To do: From the material beneath, pull every line with the word "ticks".

Data extract:
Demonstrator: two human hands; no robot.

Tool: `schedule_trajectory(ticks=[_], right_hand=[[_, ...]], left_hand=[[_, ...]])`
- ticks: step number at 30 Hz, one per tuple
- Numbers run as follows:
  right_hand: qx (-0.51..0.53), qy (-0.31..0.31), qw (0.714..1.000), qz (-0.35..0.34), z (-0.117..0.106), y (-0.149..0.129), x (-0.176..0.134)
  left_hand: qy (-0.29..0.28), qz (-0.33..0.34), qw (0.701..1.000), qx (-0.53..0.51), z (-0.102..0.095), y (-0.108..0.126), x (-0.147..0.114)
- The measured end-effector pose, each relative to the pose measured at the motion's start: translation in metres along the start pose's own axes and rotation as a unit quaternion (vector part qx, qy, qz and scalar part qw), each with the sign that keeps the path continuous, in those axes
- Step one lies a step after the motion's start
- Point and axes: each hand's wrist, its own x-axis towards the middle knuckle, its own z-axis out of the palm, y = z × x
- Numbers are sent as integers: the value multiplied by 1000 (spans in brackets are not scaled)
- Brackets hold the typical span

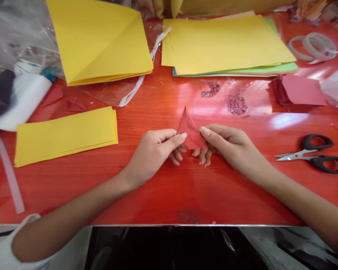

Result below:
Tool: `schedule_trajectory(ticks=[_], right_hand=[[_, ...]], left_hand=[[_, ...]])`
- ticks: step number at 30 Hz, one per tuple

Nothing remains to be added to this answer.